Work required –
Search the listing below for lines containing the string "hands". Reply with their count only.

*** Material provided

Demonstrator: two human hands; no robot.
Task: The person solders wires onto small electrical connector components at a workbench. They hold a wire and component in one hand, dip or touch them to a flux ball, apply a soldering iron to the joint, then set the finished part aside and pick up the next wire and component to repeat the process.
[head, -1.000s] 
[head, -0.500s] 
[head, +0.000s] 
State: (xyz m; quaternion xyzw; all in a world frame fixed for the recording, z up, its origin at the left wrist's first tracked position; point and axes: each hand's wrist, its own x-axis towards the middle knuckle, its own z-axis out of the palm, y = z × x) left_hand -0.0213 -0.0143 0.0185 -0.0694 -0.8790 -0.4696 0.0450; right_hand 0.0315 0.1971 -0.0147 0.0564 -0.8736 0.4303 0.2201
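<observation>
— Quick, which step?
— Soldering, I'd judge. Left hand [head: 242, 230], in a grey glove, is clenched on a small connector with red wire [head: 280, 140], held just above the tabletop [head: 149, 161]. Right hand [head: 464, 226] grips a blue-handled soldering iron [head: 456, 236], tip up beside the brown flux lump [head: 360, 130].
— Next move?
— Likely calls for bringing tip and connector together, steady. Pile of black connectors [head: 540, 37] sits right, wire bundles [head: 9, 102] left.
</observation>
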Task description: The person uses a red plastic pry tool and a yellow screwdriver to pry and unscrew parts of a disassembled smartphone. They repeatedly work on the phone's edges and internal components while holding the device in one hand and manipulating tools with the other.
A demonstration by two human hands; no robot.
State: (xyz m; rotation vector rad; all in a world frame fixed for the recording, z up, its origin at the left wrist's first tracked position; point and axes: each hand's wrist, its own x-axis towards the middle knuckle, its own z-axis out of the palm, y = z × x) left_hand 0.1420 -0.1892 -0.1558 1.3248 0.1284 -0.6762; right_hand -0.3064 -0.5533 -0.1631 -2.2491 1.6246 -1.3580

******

Solution to the exercise –
2